Content starts

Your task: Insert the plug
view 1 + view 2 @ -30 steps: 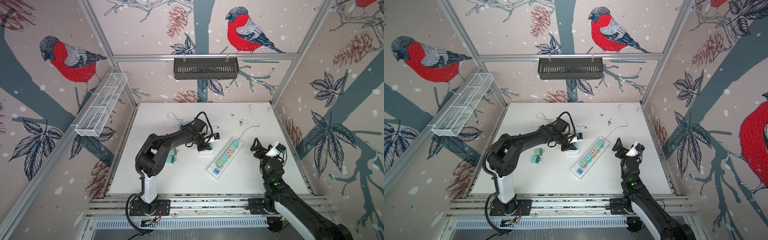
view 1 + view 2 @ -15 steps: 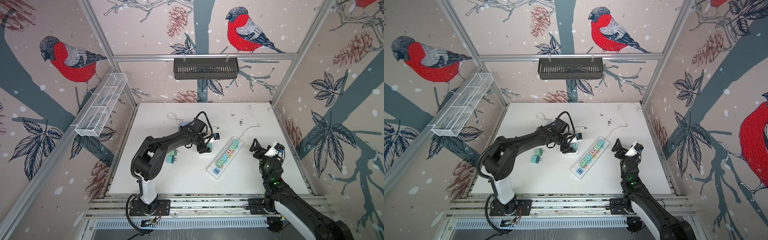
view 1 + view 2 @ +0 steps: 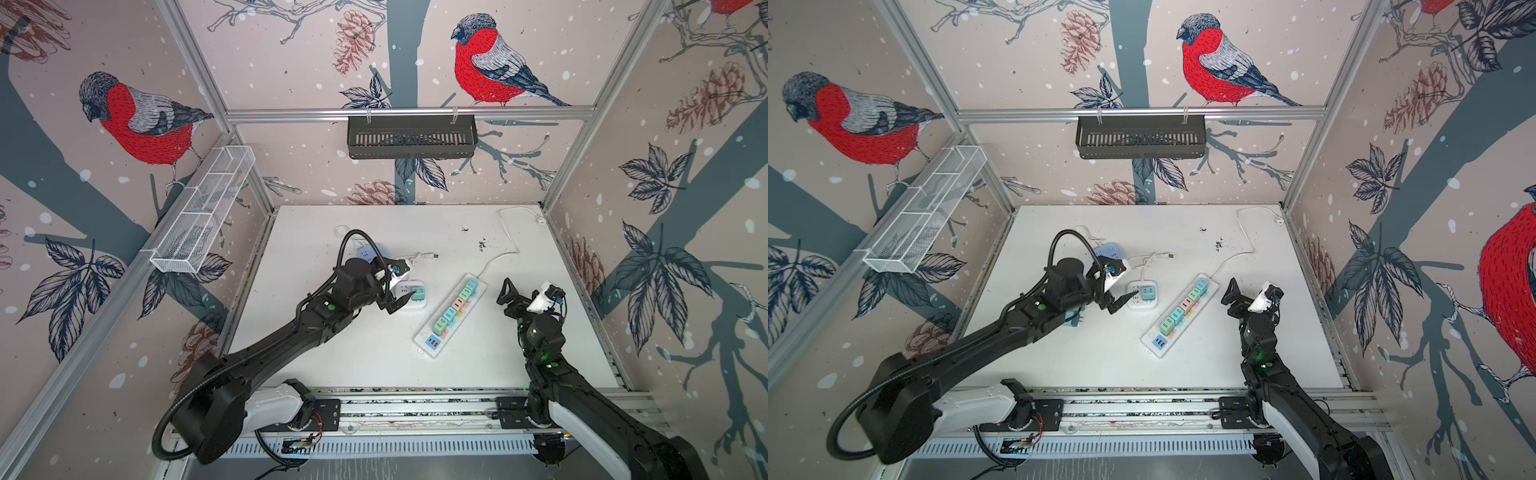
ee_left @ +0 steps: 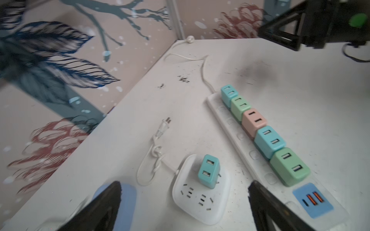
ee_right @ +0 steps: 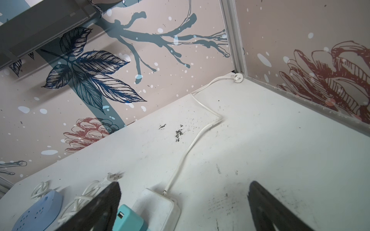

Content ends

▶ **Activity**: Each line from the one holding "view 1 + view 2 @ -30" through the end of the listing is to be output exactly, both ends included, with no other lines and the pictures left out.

▶ **Response to this exercise**:
view 1 + view 2 @ -30 steps: 
view 1 + view 2 @ -15 steps: 
view 1 + view 2 @ +0 steps: 
ee_left @ +0 steps: 
ee_right @ +0 steps: 

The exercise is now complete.